=== Section Start ===
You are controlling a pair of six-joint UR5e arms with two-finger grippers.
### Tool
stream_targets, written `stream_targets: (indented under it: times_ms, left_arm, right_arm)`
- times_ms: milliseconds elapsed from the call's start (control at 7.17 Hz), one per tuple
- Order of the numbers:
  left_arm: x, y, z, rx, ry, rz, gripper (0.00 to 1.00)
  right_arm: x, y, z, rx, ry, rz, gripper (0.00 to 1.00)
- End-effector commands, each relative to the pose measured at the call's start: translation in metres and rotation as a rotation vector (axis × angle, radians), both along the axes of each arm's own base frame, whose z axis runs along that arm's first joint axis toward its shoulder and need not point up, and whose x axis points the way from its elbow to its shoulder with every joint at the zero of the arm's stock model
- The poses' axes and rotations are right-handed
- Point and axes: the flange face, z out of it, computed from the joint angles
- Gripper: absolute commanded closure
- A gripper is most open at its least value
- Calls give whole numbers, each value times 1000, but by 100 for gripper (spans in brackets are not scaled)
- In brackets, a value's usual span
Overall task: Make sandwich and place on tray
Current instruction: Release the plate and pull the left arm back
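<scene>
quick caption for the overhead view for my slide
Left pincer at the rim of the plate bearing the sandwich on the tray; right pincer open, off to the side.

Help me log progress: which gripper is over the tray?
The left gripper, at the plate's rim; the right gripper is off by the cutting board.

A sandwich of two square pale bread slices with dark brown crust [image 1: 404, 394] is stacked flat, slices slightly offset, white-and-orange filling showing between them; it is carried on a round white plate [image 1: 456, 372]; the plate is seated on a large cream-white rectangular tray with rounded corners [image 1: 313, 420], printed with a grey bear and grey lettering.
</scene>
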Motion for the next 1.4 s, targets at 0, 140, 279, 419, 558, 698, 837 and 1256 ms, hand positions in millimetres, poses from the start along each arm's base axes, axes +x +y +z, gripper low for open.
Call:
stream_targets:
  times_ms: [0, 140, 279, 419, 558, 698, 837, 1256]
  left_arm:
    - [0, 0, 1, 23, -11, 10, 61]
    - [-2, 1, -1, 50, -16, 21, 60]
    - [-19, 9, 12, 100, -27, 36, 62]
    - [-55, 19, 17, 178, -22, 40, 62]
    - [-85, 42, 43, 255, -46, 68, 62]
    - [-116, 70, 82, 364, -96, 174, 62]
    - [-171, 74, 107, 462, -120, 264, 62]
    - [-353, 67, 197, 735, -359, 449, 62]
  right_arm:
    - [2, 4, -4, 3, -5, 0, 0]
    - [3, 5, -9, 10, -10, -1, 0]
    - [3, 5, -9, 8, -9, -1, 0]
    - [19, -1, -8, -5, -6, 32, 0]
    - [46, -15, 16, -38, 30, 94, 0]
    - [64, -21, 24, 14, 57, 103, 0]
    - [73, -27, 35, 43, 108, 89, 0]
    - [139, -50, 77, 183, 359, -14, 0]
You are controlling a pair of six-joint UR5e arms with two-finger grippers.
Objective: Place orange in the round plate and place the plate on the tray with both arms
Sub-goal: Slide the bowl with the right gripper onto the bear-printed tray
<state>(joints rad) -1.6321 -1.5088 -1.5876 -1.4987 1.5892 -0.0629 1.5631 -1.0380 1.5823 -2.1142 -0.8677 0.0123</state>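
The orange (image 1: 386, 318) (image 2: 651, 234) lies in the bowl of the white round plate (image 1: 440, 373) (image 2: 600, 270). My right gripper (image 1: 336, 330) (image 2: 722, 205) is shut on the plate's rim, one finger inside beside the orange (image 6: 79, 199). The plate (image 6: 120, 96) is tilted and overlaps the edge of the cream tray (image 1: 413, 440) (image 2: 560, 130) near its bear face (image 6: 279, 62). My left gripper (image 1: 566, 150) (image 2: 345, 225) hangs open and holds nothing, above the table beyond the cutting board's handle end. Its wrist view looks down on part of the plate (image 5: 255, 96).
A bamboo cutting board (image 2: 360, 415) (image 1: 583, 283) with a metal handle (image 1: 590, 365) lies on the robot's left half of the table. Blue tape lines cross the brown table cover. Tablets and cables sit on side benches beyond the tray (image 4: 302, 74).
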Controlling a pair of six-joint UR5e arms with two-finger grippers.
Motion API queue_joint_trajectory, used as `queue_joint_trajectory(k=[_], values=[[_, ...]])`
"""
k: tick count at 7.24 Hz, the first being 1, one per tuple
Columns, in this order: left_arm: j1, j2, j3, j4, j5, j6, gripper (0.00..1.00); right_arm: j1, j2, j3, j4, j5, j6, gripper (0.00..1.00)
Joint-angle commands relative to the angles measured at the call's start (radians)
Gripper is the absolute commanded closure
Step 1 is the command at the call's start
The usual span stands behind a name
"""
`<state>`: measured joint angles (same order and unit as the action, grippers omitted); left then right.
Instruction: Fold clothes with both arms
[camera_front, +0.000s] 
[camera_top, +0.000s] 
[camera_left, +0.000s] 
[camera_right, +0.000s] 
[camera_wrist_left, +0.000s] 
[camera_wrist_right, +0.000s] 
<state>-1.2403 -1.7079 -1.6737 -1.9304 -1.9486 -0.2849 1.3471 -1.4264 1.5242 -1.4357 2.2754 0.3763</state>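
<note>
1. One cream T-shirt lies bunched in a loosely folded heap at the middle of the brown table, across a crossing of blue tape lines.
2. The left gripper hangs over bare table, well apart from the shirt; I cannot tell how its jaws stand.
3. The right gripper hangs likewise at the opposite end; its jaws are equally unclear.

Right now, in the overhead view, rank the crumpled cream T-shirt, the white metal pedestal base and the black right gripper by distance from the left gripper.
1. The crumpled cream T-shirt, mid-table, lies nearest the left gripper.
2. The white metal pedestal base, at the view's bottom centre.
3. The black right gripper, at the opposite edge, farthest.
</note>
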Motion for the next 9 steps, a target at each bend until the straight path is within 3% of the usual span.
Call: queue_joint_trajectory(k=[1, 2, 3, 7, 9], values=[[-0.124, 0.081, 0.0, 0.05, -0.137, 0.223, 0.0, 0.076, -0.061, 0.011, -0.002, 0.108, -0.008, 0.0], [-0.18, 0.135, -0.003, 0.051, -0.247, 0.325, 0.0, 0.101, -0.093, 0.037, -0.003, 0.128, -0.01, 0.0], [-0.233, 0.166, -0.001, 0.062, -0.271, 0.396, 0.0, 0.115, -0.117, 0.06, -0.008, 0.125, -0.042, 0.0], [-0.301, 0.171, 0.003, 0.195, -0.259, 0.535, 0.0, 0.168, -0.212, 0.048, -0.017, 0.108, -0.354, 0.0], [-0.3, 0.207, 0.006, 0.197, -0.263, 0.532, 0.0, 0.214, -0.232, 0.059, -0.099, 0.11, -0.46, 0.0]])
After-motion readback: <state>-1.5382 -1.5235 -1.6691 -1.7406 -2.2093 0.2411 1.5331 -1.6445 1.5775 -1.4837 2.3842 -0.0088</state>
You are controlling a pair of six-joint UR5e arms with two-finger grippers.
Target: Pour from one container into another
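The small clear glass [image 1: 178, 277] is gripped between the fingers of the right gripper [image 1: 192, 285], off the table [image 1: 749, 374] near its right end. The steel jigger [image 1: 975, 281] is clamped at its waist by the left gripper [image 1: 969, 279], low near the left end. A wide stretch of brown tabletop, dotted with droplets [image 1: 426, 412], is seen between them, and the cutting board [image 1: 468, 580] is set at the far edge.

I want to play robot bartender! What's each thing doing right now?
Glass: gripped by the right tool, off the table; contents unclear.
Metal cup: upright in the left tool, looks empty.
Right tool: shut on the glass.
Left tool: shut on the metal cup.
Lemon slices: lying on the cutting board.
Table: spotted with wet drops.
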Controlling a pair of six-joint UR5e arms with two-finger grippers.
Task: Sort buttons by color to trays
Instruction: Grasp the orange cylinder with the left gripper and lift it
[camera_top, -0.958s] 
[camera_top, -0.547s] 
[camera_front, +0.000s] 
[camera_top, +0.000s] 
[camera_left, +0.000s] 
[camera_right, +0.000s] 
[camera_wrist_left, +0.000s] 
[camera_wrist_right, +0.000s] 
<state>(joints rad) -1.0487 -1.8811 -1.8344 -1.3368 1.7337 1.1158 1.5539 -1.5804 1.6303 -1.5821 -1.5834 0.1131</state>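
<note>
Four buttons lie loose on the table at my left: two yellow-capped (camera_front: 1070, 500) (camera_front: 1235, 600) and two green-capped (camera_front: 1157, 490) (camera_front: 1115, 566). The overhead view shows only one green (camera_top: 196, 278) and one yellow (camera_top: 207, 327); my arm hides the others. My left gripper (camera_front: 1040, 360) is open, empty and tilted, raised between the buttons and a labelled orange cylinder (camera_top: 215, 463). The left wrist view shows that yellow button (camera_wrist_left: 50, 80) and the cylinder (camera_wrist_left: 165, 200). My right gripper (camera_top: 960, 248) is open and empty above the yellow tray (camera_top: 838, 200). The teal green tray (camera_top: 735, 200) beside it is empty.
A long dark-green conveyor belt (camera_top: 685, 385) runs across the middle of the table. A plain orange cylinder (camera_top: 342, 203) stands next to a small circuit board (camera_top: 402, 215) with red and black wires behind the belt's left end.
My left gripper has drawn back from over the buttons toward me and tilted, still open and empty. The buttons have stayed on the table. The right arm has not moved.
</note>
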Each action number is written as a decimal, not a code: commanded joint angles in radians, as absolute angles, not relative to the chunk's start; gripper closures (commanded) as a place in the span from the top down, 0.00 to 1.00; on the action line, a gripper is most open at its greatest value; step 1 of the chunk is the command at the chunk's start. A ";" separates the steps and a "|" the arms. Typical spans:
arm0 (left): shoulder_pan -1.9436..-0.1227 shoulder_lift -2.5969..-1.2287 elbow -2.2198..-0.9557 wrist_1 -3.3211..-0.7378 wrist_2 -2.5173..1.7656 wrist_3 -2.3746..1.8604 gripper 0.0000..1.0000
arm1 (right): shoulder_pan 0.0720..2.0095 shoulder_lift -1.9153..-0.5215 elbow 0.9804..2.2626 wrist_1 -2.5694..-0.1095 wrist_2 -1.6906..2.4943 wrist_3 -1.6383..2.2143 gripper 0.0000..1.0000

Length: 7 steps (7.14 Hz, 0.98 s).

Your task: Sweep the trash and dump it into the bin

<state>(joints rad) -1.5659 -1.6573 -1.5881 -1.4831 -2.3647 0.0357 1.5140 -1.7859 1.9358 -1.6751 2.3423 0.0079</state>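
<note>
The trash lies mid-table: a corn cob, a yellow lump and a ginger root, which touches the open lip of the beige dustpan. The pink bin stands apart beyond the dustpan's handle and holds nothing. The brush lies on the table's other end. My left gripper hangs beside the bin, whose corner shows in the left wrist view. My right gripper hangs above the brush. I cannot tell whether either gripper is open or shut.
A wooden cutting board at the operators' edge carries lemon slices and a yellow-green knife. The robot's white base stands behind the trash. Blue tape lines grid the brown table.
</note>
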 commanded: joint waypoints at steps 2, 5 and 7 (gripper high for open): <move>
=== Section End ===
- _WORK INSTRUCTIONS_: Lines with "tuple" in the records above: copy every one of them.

- _TASK ANSWER_:
- times_ms: milliseconds elapsed from the call's start (control at 7.17 Hz), one per tuple
k: tick count at 7.24 Hz, the first being 1, one per tuple

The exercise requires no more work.